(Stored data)

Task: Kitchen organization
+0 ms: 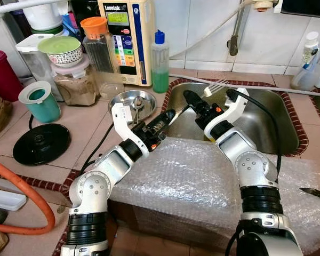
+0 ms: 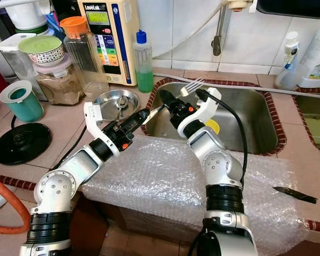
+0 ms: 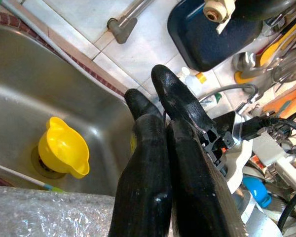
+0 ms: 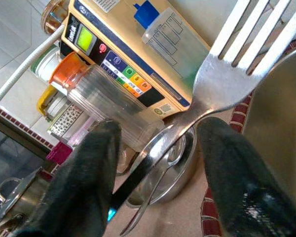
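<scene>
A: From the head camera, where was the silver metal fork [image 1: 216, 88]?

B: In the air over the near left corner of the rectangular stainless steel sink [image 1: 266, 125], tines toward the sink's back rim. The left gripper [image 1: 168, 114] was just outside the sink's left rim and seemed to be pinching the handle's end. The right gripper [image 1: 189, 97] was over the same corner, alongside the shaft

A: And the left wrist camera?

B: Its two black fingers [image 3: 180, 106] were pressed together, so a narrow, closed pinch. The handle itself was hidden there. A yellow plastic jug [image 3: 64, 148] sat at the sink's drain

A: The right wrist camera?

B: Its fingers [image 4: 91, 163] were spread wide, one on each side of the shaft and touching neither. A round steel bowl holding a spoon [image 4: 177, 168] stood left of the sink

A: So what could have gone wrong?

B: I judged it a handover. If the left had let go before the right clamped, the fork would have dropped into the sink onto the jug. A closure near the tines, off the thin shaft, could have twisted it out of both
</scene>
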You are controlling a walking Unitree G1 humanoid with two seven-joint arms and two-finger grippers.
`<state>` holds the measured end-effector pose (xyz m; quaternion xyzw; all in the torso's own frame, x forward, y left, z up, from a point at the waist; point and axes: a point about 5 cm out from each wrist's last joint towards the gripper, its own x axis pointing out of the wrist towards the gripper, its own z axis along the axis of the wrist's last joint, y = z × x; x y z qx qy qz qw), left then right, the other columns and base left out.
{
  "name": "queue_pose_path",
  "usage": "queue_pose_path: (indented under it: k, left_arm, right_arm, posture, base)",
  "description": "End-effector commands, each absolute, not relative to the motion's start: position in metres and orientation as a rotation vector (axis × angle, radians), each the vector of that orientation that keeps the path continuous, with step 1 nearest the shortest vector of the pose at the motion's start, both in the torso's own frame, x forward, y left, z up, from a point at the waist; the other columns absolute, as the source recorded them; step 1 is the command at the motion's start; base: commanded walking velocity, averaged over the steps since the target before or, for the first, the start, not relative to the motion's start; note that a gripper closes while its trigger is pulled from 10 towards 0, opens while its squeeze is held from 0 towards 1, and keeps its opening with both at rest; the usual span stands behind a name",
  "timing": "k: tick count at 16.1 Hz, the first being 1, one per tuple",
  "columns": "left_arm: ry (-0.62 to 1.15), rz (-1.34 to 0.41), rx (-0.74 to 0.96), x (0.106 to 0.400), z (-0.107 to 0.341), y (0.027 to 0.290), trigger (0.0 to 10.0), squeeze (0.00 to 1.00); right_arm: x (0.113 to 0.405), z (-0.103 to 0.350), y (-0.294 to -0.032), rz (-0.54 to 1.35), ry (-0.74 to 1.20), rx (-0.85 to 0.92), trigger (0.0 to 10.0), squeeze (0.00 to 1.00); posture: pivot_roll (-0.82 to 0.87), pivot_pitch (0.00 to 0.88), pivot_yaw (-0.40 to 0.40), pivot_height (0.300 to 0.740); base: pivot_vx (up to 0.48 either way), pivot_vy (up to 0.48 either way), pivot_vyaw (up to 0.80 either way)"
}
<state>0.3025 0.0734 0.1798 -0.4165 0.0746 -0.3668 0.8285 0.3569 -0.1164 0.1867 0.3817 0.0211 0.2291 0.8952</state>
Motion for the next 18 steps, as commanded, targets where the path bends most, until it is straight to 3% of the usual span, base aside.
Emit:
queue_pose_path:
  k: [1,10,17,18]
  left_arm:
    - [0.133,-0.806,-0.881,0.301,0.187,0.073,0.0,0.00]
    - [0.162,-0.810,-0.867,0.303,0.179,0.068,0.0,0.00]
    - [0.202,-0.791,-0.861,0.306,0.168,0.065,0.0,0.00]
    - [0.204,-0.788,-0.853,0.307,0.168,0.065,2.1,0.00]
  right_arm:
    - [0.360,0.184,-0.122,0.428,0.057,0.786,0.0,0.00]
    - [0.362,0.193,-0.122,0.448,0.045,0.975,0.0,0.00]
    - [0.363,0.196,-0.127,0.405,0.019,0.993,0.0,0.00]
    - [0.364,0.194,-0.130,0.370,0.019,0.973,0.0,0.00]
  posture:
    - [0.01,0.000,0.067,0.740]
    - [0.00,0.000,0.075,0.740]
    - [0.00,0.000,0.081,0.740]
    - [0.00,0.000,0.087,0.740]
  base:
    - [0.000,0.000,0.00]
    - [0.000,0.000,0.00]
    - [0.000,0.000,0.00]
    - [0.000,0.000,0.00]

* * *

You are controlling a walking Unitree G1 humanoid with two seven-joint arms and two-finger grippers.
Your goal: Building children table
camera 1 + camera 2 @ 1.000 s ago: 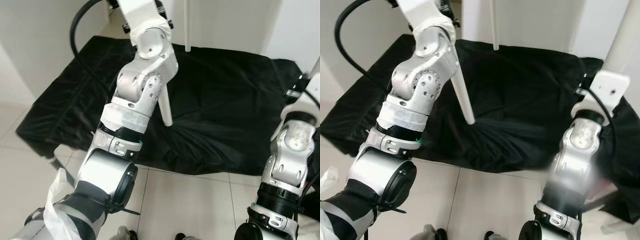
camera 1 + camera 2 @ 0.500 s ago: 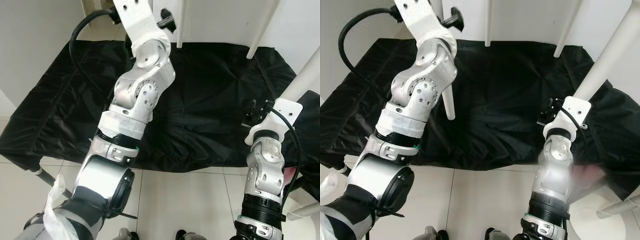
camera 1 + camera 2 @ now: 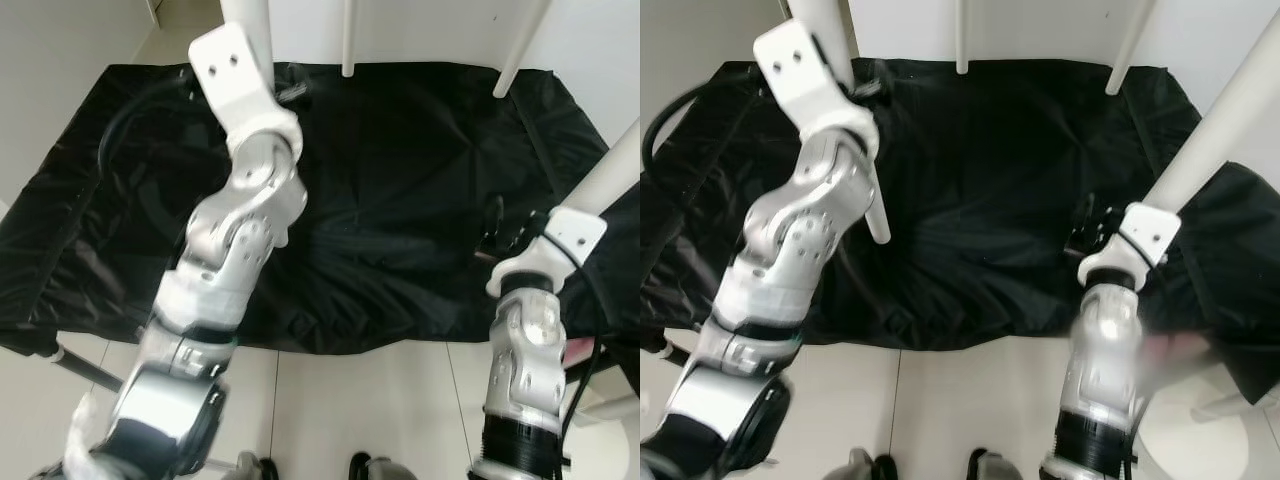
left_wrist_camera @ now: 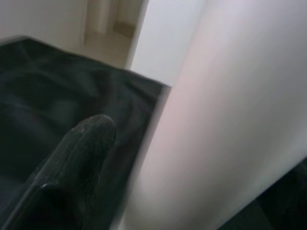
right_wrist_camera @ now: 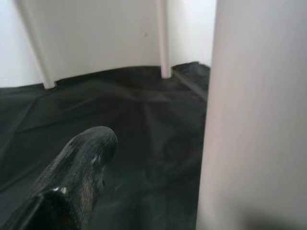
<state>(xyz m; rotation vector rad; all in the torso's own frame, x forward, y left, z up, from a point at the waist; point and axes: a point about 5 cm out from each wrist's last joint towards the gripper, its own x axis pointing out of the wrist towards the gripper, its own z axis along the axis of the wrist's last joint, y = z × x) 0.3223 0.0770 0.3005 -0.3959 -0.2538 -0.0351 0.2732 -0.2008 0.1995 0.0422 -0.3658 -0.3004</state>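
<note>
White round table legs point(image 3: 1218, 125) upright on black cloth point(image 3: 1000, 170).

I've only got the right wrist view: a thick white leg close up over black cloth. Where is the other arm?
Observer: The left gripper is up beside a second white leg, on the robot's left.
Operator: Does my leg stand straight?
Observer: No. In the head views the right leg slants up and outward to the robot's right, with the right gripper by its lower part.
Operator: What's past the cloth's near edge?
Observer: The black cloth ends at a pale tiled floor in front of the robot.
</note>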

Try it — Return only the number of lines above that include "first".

Exercise answer — 2